A badly burned survivor said Sunday that the plane shook violently and seemed to plunge downward just before it crashed in flames into a hillside south of Tegucigalpa.
“They told us to put on our seat belts for landing, and then suddenly the plane began to shake, like air turbulence,” said Evenor Lopez, a Honduran businessman.
“But it went on for a long time, and we seemed to be descending too rapidly. Some people were screaming,” Lopez said in an interview.
The plane was operated by the Honduran airline TAN-SAHSA.
The U.S. Embassy said there were 15 Americans among the 146 aboard. Airline officials said three of the 15 survivors were American.

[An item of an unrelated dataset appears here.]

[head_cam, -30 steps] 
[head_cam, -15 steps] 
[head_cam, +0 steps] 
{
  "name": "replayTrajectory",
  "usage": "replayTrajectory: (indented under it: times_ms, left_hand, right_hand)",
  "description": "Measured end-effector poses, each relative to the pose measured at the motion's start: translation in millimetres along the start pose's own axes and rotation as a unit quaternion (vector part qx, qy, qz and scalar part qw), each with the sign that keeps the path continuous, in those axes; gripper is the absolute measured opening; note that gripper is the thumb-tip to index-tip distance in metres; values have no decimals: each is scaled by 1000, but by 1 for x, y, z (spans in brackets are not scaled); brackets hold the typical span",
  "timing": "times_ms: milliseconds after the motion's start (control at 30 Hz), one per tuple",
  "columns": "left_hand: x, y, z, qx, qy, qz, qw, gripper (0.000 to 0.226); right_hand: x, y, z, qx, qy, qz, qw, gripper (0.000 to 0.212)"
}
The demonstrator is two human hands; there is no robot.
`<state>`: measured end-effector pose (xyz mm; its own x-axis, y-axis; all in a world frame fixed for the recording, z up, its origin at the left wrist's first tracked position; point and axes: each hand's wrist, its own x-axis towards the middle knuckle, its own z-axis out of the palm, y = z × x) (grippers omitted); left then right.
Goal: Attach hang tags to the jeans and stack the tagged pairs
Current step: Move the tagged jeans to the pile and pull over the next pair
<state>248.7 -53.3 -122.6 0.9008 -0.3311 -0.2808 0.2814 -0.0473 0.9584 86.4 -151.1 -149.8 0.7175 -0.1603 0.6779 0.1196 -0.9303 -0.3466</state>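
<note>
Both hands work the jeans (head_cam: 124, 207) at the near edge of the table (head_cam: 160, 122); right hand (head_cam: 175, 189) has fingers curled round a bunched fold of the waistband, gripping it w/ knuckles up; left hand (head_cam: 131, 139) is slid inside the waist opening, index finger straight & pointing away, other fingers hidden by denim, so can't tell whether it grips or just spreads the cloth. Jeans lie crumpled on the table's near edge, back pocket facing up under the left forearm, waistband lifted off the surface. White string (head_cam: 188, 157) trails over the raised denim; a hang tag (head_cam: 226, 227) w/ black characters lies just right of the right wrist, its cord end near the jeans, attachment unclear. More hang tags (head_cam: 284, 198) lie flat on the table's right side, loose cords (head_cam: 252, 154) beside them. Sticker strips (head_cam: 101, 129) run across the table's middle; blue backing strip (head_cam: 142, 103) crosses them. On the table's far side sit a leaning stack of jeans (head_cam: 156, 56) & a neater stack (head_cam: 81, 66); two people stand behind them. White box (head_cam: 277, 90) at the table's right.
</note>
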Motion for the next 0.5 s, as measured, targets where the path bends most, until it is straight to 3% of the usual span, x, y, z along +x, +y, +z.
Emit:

U.S. officials in Washington and Honduras issued partial lists of fatalities. They included U.S. Marine Gregory Paglia; Daniel Yurista, 37, Prairie Farms, Wis.; Eduardo Apodaca, 49, San Luis Obispo, Calif.; Maria Esther Apodaca, 50, San Luis Obispo, Calif.; Charles Friederich, Washington, D.C.; Robert Hebb, 42, U.S. Agency for International Development employee; Connie Montealegre, 68; Charles Kendall Morrow, Grandview, Mo.; Michael O’Shea, Costa Rica, and Mary Weaver.
Flight 414 crashed 25 miles south of Tegucigalpa while on a flight from San Jose, Costa Rica. It killed the Honduran minister of labor, Armando Blanco Paniagua. The U.S. survivors were identified as Kurt Shaeffer; Eugene Van Dyke, an employee of the U.S. Agency for International Development, and Deborah Browning of Washington, D.C.